● Work item
Write out exactly the lines below that run from the one containing "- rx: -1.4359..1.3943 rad" through the one containing "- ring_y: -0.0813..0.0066", both included, with no other lines.

[Recorded data]
- - -

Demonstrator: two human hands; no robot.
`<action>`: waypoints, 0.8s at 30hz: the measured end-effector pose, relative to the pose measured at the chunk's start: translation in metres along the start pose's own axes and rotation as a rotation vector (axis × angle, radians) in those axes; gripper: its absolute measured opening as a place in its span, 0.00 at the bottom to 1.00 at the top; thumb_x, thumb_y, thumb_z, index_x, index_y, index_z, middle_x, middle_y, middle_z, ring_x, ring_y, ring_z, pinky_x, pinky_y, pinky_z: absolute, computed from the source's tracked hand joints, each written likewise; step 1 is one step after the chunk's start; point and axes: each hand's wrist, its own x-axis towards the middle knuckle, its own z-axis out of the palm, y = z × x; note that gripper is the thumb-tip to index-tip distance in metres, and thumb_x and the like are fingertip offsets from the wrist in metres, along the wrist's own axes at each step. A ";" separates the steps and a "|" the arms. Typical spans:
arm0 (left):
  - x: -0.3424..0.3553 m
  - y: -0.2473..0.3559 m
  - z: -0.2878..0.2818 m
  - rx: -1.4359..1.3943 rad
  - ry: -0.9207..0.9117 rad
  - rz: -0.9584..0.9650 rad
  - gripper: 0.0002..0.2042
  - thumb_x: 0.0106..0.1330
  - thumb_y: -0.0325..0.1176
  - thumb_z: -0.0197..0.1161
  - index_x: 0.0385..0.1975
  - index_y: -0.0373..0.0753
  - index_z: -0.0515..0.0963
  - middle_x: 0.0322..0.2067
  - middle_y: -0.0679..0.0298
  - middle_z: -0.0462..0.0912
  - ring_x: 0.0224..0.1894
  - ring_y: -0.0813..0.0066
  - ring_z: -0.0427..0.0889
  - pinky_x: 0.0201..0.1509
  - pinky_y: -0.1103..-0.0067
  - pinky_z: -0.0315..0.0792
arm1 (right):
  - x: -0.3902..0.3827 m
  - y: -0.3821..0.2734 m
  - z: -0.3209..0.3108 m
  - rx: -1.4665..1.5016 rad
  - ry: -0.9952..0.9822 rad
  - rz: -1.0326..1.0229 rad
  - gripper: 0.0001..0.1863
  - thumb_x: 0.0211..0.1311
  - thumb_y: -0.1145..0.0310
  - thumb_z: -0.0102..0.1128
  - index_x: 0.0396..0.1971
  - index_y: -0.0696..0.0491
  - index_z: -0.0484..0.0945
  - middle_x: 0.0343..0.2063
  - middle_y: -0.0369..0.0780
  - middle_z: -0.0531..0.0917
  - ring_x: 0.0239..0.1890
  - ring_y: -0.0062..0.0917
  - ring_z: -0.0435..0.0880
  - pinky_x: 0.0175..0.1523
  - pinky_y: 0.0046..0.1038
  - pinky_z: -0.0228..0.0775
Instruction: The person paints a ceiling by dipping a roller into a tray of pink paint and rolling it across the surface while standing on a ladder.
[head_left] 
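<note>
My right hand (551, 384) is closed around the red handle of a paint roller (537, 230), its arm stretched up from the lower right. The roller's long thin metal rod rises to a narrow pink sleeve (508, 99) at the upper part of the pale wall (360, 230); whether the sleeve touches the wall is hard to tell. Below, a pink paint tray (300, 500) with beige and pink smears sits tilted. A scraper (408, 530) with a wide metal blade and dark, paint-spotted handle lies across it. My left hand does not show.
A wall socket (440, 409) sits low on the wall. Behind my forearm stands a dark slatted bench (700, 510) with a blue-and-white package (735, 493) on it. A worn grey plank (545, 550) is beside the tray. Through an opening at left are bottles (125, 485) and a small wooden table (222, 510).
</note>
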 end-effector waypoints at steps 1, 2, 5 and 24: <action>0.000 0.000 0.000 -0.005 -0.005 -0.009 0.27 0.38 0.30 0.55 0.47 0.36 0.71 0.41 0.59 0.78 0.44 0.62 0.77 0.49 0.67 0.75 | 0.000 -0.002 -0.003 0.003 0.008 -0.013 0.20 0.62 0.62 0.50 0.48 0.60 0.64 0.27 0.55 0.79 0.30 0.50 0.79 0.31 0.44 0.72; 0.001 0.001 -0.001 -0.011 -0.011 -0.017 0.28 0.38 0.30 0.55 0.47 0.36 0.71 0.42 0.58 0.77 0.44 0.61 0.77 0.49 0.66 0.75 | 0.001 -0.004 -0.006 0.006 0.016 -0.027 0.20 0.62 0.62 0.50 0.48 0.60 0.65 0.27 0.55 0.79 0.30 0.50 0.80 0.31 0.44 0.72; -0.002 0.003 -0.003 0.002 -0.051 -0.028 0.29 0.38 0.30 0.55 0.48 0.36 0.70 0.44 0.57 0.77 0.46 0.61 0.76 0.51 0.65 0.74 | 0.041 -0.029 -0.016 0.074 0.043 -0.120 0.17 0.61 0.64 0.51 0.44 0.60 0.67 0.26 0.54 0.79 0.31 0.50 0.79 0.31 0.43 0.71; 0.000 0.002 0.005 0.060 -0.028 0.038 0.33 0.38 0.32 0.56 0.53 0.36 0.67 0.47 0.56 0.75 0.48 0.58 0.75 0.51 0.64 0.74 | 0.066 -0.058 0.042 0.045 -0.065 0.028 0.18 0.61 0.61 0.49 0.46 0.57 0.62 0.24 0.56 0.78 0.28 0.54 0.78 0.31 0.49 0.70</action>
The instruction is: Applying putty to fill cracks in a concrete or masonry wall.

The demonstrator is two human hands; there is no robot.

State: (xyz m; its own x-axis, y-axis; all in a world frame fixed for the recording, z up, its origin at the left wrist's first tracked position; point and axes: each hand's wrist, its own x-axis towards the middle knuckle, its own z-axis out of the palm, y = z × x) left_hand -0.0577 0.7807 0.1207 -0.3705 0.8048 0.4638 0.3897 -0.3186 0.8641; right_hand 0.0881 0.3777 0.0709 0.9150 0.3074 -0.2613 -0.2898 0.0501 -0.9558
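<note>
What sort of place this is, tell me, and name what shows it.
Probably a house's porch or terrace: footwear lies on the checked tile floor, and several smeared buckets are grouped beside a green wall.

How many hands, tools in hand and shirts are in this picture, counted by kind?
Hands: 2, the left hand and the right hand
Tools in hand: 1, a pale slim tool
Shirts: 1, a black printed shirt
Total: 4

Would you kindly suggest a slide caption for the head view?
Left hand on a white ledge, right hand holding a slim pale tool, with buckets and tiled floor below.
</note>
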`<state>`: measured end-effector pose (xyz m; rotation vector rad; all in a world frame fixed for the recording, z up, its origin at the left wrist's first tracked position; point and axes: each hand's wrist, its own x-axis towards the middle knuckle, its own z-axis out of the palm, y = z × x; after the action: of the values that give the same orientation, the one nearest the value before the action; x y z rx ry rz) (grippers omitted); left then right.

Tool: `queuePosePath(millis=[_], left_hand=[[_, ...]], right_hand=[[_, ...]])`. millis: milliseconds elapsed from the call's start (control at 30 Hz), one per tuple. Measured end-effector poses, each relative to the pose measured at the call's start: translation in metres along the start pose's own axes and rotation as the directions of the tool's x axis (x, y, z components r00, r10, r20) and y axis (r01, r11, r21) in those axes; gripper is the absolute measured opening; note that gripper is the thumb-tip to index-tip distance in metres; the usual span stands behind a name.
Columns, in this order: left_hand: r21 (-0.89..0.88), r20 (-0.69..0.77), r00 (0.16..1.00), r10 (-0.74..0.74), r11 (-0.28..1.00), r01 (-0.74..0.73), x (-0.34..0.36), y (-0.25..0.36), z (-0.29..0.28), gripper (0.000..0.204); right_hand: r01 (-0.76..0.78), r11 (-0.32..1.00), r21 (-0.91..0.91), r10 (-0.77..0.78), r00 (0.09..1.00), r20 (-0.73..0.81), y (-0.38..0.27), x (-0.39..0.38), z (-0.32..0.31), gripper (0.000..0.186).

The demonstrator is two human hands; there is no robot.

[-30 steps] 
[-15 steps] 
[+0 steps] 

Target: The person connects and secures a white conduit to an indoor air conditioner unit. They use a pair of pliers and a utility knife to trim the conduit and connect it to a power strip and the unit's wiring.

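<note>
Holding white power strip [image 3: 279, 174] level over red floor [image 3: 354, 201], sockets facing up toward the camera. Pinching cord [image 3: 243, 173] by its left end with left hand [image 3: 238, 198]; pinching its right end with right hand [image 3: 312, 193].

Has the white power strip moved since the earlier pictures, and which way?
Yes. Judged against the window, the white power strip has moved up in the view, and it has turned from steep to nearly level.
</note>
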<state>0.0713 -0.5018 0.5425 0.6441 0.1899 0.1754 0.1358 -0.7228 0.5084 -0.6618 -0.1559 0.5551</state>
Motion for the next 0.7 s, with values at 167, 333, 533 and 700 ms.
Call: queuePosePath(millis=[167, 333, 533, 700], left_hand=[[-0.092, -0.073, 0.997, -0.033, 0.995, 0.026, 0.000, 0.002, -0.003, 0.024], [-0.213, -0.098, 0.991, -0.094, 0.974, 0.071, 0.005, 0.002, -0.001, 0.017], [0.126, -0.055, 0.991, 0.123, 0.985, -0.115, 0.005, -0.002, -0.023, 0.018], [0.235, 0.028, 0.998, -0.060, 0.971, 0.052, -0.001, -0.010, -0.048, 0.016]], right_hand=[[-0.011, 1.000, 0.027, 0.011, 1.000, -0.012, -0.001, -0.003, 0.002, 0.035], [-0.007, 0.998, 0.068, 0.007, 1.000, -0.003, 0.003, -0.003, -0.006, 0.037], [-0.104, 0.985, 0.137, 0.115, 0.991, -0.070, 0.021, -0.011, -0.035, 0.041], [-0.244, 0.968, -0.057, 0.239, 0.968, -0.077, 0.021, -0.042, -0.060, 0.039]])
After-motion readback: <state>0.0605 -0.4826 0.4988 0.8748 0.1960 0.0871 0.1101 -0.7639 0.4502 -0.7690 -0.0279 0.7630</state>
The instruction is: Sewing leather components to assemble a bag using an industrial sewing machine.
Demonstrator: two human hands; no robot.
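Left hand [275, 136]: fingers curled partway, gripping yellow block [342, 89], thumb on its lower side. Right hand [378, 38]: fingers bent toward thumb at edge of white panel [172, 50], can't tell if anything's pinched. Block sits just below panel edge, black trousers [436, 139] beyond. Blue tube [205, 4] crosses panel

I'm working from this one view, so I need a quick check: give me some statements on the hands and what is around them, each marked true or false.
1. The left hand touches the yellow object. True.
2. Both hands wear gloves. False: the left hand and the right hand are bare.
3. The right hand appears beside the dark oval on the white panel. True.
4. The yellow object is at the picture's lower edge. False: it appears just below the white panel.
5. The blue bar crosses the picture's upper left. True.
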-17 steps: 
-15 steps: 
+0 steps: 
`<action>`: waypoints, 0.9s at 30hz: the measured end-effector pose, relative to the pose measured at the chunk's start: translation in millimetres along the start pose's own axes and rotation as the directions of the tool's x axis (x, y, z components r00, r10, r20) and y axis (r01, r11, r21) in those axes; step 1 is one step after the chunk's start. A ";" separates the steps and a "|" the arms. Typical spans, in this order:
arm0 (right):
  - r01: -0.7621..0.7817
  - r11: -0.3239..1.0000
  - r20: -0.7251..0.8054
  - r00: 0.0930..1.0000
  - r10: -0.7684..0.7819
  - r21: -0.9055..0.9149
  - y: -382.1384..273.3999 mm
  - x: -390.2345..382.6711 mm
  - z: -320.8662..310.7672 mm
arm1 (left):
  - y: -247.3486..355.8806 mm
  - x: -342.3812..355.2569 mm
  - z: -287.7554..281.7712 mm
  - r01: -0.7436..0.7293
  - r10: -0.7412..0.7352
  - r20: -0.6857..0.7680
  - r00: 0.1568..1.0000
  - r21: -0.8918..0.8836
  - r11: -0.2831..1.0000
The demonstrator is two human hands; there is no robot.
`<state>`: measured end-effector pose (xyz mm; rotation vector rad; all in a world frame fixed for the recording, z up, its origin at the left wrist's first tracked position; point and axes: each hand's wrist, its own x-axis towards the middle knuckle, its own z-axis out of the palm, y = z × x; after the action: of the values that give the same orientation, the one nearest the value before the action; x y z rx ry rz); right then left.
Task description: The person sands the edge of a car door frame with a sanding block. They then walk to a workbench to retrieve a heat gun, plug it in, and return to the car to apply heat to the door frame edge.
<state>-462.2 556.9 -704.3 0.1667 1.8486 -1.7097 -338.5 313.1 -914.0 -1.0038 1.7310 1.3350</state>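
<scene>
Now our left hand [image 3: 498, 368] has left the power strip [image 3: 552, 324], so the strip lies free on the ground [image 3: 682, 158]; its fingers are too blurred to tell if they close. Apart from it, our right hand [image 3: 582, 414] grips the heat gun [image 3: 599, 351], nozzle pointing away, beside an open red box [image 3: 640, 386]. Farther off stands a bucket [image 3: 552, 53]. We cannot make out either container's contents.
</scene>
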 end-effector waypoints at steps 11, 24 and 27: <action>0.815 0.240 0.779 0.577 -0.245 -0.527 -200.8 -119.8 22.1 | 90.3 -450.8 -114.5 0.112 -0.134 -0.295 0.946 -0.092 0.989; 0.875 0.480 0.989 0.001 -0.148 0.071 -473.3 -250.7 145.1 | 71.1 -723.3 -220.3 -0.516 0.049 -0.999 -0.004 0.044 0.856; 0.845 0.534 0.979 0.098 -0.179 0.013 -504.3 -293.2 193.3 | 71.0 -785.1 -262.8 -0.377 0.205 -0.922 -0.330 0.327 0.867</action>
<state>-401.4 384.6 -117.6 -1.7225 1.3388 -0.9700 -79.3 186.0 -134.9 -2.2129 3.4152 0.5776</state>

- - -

● Written answer
  - rx: -1.4359..1.3943 rad
  - ry: -0.9207..0.9117 rad
  - rz: -0.9584..0.9650 rad
  - gripper: 0.0002..0.2042
  - thumb_x: 0.0106..0.1330
  - thumb_y: -0.0325..0.1176
  - thumb_z: -0.0197..0.1161
  - index_x: 0.0385..0.1975
  - index_y: -0.0373..0.0753
  - index_z: -0.0515..0.0963
  - middle_x: 0.0322..0.2067
  - middle_y: -0.0679..0.0298
  - middle_z: -0.0462..0.0912
  - ring_x: 0.0224..0.1894
  - ring_y: -0.0813..0.0066

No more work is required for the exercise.